Certain environmental cues can also enhance the development of persisters.  For example, the fraction of persisters in a culture increases substantially as nutrients are depleted.  At stationary phase, when the bacteria stop increasing in number, at least 1% of the bacterial cells become antibiotic tolerant.

One of the active responses that stimulates persister cell formation is called the stringent response, which rapidly generates the unusual nucleotides ppGpp and pppGpp when bacteria are starving for nutrients.  Historically these derivatives of GDP and GTP were known as "magic spots" because they appeared as novel radioactive spots on thin-layer chromatograms when E. coli starved for amino acids were labeled with 32P-phosphate. (p)ppGpp has wide-ranging effects on bacterial physiology.  The best-known activity of (p)ppGpp is its attachment, along with the protein DksA, to RNA polymerase during amino acid starvation, causing transcription of rRNA and tRNA genes to cease and transcription of amino acid biosynthetic operons to increase.  This make sense since there's no point in making more ribosomes until more amino acids are available to support protein synthesis and growth of the bacteria.

Magic spot!  Source

(p)ppGpp production is also necessary to generate the rare persisters in cultures of proliferating bacteria.  When the two genes coding for the enzymes that make (p)ppGpp, relA and spoT, are deleted, persister cells become even more rare in growing E. coli cultures.

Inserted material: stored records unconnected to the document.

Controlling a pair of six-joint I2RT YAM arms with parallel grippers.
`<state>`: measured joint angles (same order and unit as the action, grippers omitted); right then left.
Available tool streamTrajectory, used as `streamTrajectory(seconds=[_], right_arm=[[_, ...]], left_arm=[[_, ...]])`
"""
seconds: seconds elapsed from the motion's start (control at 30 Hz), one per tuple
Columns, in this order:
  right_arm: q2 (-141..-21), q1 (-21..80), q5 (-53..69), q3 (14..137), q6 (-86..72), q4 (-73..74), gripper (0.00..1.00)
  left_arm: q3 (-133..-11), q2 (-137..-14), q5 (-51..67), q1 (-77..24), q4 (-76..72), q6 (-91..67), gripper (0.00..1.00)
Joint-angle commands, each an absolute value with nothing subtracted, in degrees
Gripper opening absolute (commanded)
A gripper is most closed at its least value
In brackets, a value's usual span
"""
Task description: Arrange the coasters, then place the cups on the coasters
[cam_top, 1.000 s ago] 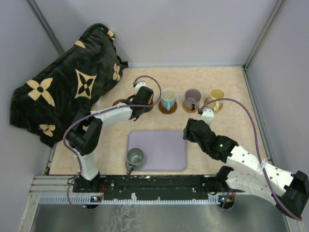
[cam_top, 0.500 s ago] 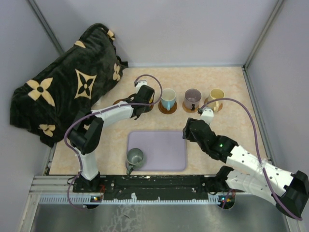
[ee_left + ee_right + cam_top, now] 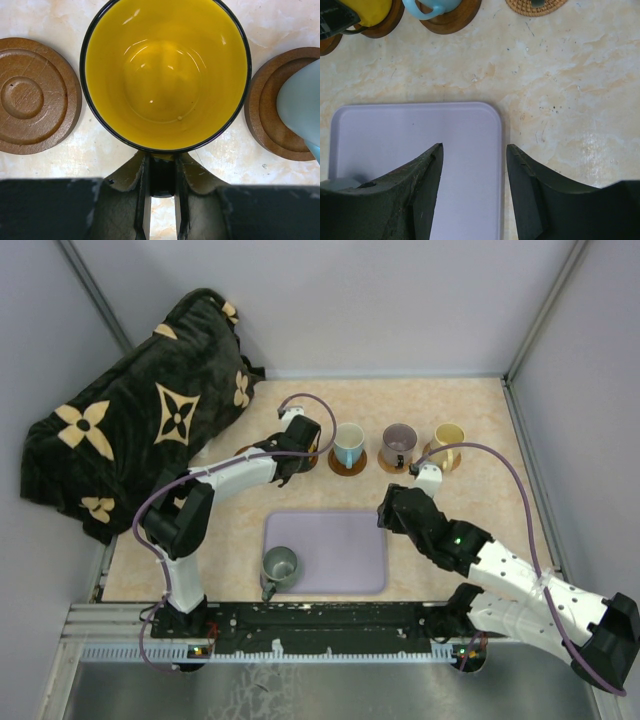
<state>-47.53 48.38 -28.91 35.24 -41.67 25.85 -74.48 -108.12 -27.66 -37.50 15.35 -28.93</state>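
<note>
My left gripper (image 3: 300,443) (image 3: 162,162) is shut on the handle of the yellow cup (image 3: 165,75), which is upright between two dark brown coasters. The left coaster (image 3: 32,95) is bare. The right coaster (image 3: 272,120) carries the light blue cup (image 3: 302,107) (image 3: 348,443). In the right wrist view the yellow cup (image 3: 362,10) is over a third brown coaster (image 3: 385,25). The purple-grey cup (image 3: 398,443) and the beige cup (image 3: 447,438) stand on coasters further right. The grey-green cup (image 3: 280,565) stands on the lavender tray (image 3: 340,540). My right gripper (image 3: 390,508) (image 3: 474,150) is open and empty above the tray's right edge.
A black blanket with tan flower patterns (image 3: 130,430) is heaped at the back left. Grey walls close the back and both sides. The tray (image 3: 410,150) lies near the front edge, between the two arms. A woven coaster (image 3: 536,5) shows at the top of the right wrist view.
My left gripper with the yellow cup has edged very slightly toward the back. The right arm has not moved.
</note>
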Motion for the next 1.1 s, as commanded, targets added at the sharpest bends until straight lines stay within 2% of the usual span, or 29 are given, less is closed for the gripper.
streamTrajectory(seconds=[0.0,0.1,0.3,1.07], right_arm=[[-47.6,48.9,-28.8,35.3,-42.3,23.2,0.54],[-47.5,48.9,-28.8,35.3,-42.4,23.4,0.54],[-47.5,48.9,-28.7,35.2,-42.5,23.4,0.54],[-47.8,48.9,-27.7,35.1,-42.9,23.4,0.54]], left_arm=[[-76.9,-107.9,-28.7,-37.3,15.7,-28.8,0.2],[-76.8,-107.8,-28.9,-37.3,15.9,-28.8,0.3],[-76.7,-107.5,-28.9,-37.3,16.3,-28.8,0.45],[-73.3,-104.0,-29.7,-37.3,17.5,-29.7,0.48]])
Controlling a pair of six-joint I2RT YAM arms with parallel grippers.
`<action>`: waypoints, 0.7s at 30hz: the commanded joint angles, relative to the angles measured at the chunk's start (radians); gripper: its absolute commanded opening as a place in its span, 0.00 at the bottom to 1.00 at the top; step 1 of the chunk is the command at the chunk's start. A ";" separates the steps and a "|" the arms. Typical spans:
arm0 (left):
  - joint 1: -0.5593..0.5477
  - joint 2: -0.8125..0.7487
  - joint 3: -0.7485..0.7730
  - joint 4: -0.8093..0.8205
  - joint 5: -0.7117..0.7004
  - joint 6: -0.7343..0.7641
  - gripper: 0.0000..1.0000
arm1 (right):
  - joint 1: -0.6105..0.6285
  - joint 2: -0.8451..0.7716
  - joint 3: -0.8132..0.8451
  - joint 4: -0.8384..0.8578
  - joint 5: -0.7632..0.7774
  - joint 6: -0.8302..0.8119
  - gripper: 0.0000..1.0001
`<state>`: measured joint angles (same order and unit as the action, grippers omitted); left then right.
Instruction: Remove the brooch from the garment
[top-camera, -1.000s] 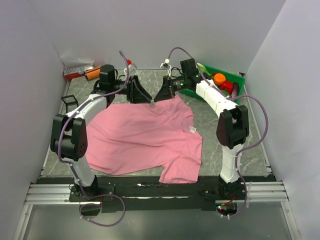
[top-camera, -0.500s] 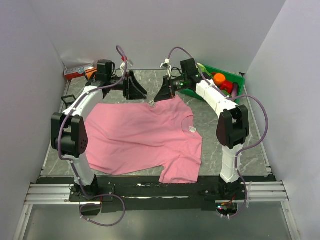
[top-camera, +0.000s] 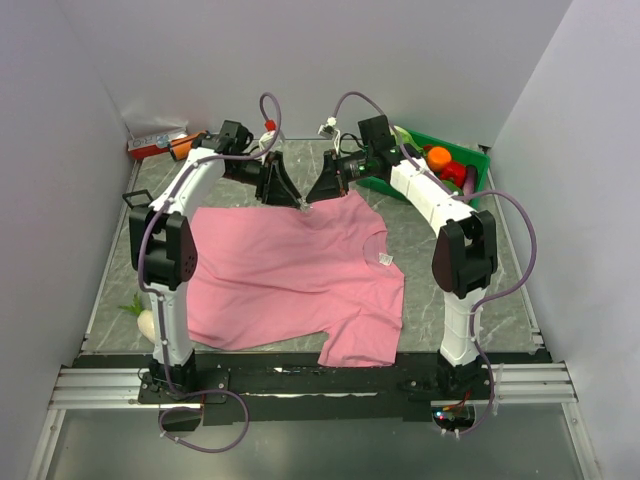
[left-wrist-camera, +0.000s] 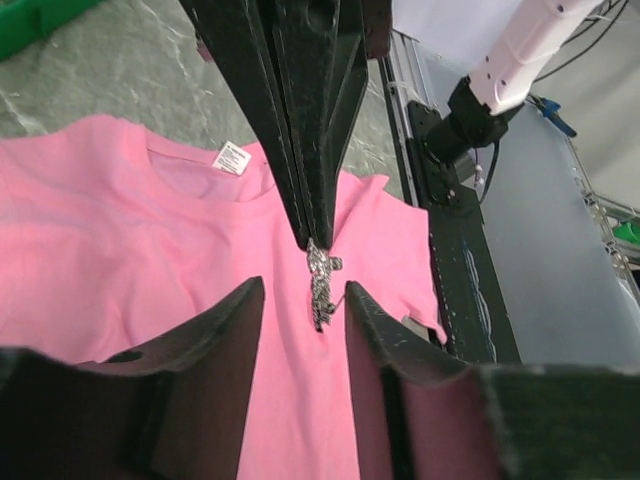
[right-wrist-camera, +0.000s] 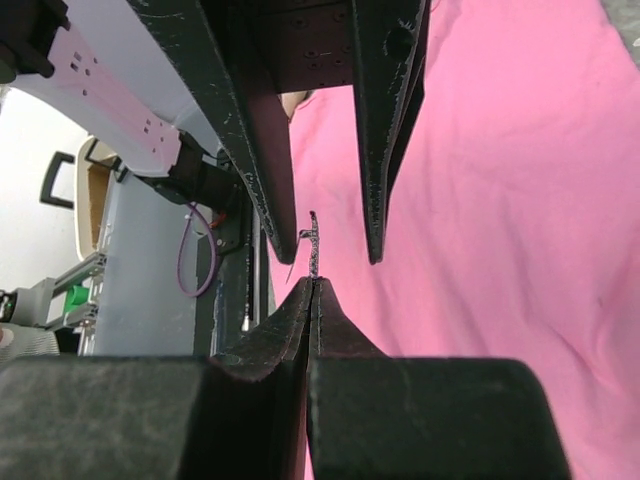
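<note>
Now the right gripper (top-camera: 309, 202) is pinching the brooch (left-wrist-camera: 321, 285) between pressed-together jaws just over the shirt's (top-camera: 290, 270) far edge. I cannot tell whether the pin is still catching the cloth. The brooch is lying lengthwise in line with the right fingertips and reaching into the gap of the left gripper (left-wrist-camera: 300, 295). Those jaws are standing spread, one finger on each side of the brooch, neither touching it. So the left gripper is the one sitting ready to close across the long axis. Half a second ago the left gripper was hanging clear beyond the shirt's far edge. It is now sitting back at that edge, its arm swung in toward the shirt's left side, while the right gripper is staying put.
</note>
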<state>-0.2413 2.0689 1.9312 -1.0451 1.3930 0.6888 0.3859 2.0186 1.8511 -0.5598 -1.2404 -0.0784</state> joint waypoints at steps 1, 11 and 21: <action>0.000 0.039 0.089 -0.274 0.040 0.258 0.41 | 0.011 -0.047 0.039 -0.003 -0.002 -0.018 0.00; -0.007 0.025 0.074 -0.231 0.032 0.230 0.34 | 0.011 -0.047 0.037 0.001 -0.001 -0.012 0.00; -0.001 0.028 0.104 -0.323 0.044 0.342 0.47 | 0.015 -0.046 0.037 -0.012 0.012 -0.027 0.00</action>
<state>-0.2417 2.1052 1.9781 -1.3083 1.3979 0.9257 0.3904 2.0186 1.8511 -0.5625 -1.2228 -0.0811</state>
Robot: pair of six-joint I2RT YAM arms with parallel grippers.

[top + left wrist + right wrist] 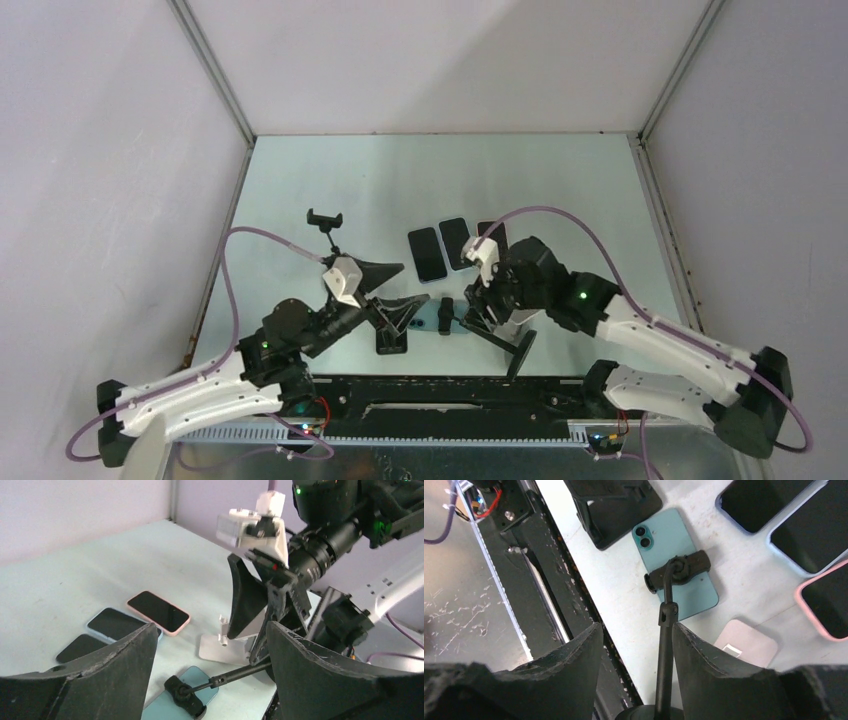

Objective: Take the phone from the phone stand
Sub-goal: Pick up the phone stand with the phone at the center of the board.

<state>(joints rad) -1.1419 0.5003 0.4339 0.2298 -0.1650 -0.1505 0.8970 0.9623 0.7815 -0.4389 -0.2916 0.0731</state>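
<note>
From above, the phone (433, 318) is lying flat on the table (560, 190) between the two arms. The stand (497, 338) is leaning tipped over, its clamp (447, 315) gripping the phone across the middle. The left gripper (400, 312) is hovering just left of the phone and the right gripper (468, 312) just right of it. Three spare phones (455, 242) are lying further back, and a second stand (325, 220) is standing upright beyond the left arm.

The left wrist camera is showing what the top view hides. The left fingers (125, 660) are spread wide with nothing between them, and a white plate (225, 647) is sitting under the right arm.

The right wrist camera is showing the phone lying back-up, lenses visible. The right fingers (579, 650) are standing apart, with the stand's rod (665, 645) running between them. I cannot tell whether either finger is touching it.
</note>
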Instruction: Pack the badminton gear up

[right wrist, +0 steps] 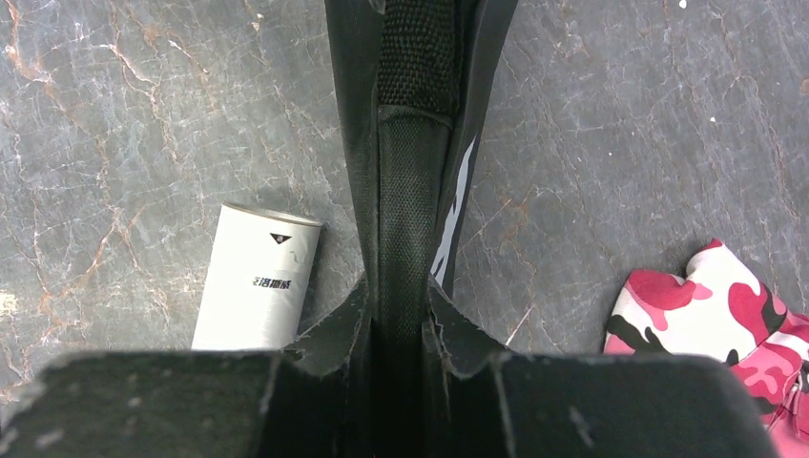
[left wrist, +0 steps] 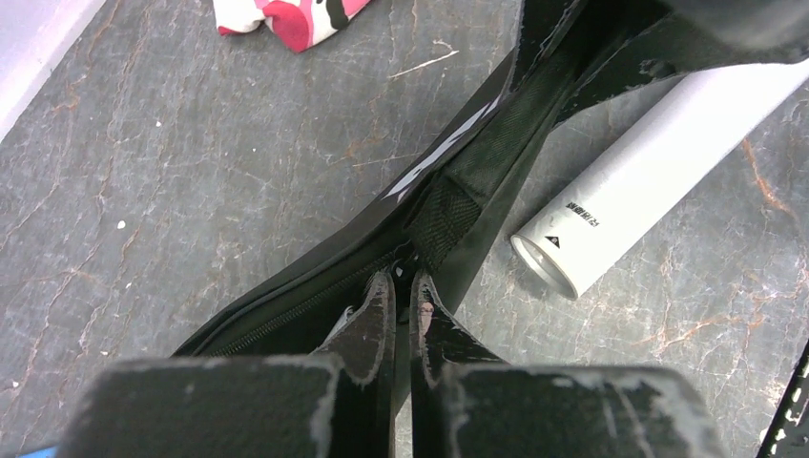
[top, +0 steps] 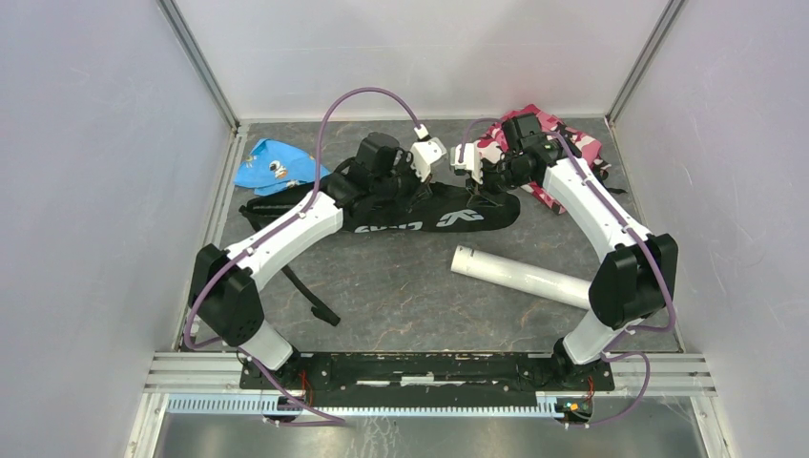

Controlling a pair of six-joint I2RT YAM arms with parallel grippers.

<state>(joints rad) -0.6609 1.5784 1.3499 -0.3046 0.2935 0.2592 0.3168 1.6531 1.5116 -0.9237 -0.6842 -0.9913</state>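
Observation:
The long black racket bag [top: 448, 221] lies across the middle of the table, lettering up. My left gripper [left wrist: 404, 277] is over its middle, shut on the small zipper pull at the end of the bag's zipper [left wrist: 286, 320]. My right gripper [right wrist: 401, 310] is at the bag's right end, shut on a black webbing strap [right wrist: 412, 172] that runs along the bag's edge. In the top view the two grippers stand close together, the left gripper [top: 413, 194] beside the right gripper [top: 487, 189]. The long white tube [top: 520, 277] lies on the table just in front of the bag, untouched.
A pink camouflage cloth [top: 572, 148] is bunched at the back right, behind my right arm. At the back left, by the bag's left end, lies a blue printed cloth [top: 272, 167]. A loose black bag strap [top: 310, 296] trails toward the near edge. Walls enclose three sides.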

A recent study published in the journal Science looked at the role of the stringent response in inducing antibiotic tolerance in biofilms, in which nondividing bacteria are embedded in a matrix secreted by the bacteria.  These studies were conducted with E. coli and Pseudomonas aeruginosa strains with deletion mutations in relA and spoT.  When the biofilms formed by the mutant and wild-type strains were treated with different antibiotics, the mutants turned out to be much more sensitive to the antibiotics even though the bacteria were not dividing (data for P. aeruginosa shown in bar graphs below).  Similar results were obtained when standard cultures of the P. aeruginosa mutant and wild-type strains were grown to stationary phase and then treated with antibiotics.

Figure 1E from Nguyen et alP. aeruginosa was allowed to form biofilms on polycarbonate membrane filters resting on agar culture medium.  The biofilms were incubated with different antibiotics or with no antibiotic (control).  To determine the number of bacteria surviving antibiotic treatment, the bacteria in the biofilms were dispersed by vigorous mixing and plated onto agar culture medium to determine cfu counts.  +SR, complementation of the ΔrelA ΔspoT mutant with intact copies of relA and spoT; *P ≤ 0.05, ***P ≤ 0.0005 versus wildtype.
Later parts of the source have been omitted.